# Your task
Say how many lines of the material include "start". Give the number without any other text.

# Given data
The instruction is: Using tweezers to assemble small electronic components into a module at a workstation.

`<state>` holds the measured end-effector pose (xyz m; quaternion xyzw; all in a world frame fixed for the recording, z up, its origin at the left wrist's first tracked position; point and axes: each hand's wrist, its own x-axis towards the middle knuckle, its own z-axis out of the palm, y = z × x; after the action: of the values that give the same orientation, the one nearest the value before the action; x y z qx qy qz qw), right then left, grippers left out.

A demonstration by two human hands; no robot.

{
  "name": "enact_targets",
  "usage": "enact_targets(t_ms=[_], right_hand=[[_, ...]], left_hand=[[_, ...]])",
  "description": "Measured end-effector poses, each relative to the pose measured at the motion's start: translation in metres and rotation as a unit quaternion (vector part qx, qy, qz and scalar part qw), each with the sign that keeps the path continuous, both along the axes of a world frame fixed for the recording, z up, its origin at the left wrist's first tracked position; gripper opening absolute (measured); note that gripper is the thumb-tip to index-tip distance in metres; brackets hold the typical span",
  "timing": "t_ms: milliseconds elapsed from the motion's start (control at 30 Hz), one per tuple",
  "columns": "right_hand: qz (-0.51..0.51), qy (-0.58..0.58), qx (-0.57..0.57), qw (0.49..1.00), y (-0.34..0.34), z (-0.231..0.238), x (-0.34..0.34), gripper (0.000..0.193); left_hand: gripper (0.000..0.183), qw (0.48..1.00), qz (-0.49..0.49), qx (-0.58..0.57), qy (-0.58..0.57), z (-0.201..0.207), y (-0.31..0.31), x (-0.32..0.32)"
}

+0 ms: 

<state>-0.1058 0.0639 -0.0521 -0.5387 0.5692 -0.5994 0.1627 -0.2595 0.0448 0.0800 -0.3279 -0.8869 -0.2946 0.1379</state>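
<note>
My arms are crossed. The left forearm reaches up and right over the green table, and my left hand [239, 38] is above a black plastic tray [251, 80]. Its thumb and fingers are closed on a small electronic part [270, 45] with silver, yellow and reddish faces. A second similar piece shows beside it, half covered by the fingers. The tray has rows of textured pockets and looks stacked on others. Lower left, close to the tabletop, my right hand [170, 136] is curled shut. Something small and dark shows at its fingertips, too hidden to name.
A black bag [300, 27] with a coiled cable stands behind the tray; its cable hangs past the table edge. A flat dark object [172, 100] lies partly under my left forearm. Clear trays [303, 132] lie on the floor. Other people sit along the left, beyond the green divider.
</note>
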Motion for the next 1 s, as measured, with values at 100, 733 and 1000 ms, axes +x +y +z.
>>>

# Answer to the exercise
2